Requirements & Distribution:
Waitlist Capacity:
With permission of instructor.
May not be repeated for credit.
Primary Instructor:
Start/End Date:
Full Term 8/28/23 - 12/6/23 (see other Sections below)
NOTE: Drop/Add deadlines are dependent on the class meeting dates and will differ for full term versus partial term offerings.
For information on drop/add deadlines, see the Office of the Registrar and search Registration Deadlines.


Given the specificity it pays to language, its proximity to given musical traditions, and also the fact that it is often difficult to translate, poetry has been thought of as the most culturally-specific genre in literature. Meaning that poetry stays local, or national, and that is does not cross borders very well. 

That assumption began to be challenged beginning in the Nineteenth century with the increase in literary translation and literacy world-wide. Beginning with the Twentieth century, poets have felt the need to speak to audiences beyond their linguistic spheres to address what has become a much more globalized world. 

The desire to speak to the rest of the world, and in many ways to speak truth to power, was especially manifest among postcolonial poets in Asia, Africa, the Caribbean, and the Middle East who needed not only to speak their minds and to chronicle the lives of their own people, but also to address the colonial powers dominating their homelands. 

Postcolonial poetry is the poetry of colonized peoples which has by necessity become global and national at the same time. It is the poetry of exiles who have had to leave their nations, of diasporic and indigenous communities marginalized in First World nations. Some of it is written in English; some of it is translated to English. Postcolonial poetry is essentially the poetry of the rest of the world.

This course aims to explore the range and variety of postcolonial poetry written around the world, how it expresses protest and resistance, celebration and affirmation, authenticity and reconciliation.  We will also attempt to understand the nature of postcolonial poetic sensibility; to probe how poetry renders the postcolonial experience, and how it expresses a variety of perspectives on social, cultural and political issues. 
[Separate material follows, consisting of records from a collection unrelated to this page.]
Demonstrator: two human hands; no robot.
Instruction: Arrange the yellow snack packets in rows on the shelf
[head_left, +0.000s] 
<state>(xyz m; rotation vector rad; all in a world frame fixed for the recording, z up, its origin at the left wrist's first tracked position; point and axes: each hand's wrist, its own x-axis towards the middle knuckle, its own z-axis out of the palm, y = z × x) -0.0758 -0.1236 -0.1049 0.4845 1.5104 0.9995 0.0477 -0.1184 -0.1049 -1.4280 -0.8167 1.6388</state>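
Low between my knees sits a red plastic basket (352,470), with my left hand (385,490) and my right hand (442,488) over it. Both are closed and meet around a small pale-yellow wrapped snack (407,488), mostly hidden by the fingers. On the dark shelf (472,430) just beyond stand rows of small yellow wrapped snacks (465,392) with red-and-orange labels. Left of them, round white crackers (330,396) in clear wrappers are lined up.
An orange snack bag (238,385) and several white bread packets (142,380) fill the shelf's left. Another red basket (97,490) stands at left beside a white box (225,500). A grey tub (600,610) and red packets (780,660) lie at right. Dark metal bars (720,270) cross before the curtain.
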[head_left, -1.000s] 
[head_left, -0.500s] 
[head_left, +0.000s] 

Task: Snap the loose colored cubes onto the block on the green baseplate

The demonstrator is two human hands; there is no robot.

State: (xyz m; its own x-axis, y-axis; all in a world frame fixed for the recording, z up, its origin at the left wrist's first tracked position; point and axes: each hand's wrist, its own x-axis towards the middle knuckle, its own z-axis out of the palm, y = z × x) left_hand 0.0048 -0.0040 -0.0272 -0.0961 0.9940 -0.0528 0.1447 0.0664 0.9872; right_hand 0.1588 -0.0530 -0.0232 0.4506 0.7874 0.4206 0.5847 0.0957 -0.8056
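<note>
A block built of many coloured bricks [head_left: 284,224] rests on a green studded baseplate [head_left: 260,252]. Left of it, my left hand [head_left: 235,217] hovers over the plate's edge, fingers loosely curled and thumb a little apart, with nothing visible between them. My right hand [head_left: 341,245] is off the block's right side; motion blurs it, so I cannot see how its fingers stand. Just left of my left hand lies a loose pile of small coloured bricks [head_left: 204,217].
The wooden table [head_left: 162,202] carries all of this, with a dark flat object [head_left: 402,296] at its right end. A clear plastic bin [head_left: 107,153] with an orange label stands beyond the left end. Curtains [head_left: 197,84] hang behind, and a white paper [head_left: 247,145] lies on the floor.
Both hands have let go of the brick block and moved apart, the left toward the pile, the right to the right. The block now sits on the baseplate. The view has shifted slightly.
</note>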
Poets to be discussed are Rabindranath Tagore, Derek Walcott, Lorna Goodison, Kishwar Naheed, Mahmoud Darwish, Saadi Youssef, Fadwa Tuqan, Rajab Buhwaish, Natalie Diaz, among others. 


This course satisfies the following CURRENT English major/minor requirement: Identity & Difference, Poetry

This course satisfies the following NEW English major/minor requirements: Foundations & Methods (300/400-level), Time: Contemporary / Modern, Regions: Africa, Asia, the Middle East, the Pacific Islands


Course Requirements:

Provisional course requirements are a series of short response papers (2-3 pages); 3 longer papers (7-8 pages), and a final research/creative project (10-12 pages). Regular participation in lectures and discussion is essential to this course.

Intended Audience:

This course is accessible to all undergraduate students at all levels. An interest in poetry and literature in general will make this course much more enjoyable, as well as interest in global politics and contemporary history.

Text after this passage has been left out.